**Data excerpt:**
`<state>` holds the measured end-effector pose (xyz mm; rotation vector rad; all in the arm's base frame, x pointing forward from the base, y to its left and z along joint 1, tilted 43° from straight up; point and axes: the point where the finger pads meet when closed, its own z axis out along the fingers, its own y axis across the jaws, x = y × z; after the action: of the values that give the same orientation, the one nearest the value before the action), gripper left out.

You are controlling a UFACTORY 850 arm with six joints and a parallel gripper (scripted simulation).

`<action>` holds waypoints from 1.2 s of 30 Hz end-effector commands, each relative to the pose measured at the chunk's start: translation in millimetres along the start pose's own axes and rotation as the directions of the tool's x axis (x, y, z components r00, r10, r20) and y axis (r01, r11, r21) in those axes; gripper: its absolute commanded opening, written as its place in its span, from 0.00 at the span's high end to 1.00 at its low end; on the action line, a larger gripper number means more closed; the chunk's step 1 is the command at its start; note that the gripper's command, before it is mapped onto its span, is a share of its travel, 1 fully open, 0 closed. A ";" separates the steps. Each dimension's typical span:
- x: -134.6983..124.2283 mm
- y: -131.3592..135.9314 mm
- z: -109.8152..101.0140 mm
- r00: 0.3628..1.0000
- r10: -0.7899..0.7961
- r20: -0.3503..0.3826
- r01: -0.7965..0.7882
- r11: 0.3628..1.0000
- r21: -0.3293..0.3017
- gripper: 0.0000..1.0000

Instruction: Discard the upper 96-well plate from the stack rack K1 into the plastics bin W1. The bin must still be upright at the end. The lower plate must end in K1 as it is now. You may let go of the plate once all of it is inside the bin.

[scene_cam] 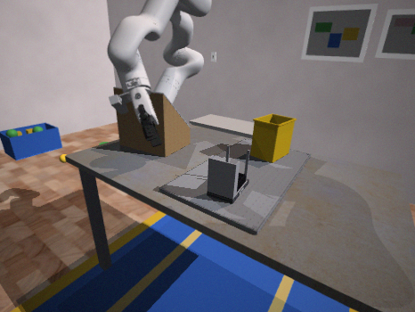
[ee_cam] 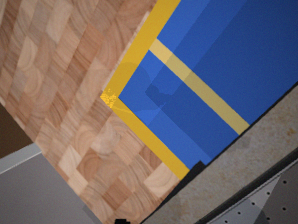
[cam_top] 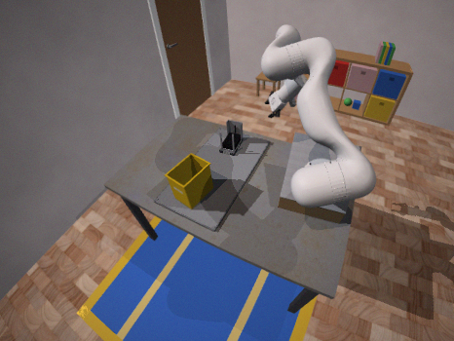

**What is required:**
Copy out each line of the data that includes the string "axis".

**Your response:**
`<state>` holds the measured end-effector pose (xyz mm; rotation vector rad; all in the arm's base frame, x pointing forward from the base, y to its left and z along joint 1, tilted 43° from straight up; point and axes: the point where the finger pads meet when closed, its own z axis out along the fingers, its own y axis across the jaws, x = y × z; after the action: of the values that give the same orientation, the one nearest the value before the action), gripper left out.
`<action>` holds waypoints from 1.2 s of 30 Hz end-effector commands, each relative to the pose measured at the chunk's start: translation in millimetres along the start pose's own axes and rotation as the directions of the tool's x axis (x, y, z components r00, r10, r20) and y axis (r01, r11, r21) in those axes; gripper: its absolute commanded opening, written as its place in its span, from 0.00 at the span's high end to 1.00 at its low end; on the action line, a larger gripper number means more closed; the chunk's step 1 is the command at its start; note that the gripper's command, before it is mapped onto its span, is a share of its travel, 1 fully open, 0 closed. A ";" separates the steps. Each dimension's typical span:

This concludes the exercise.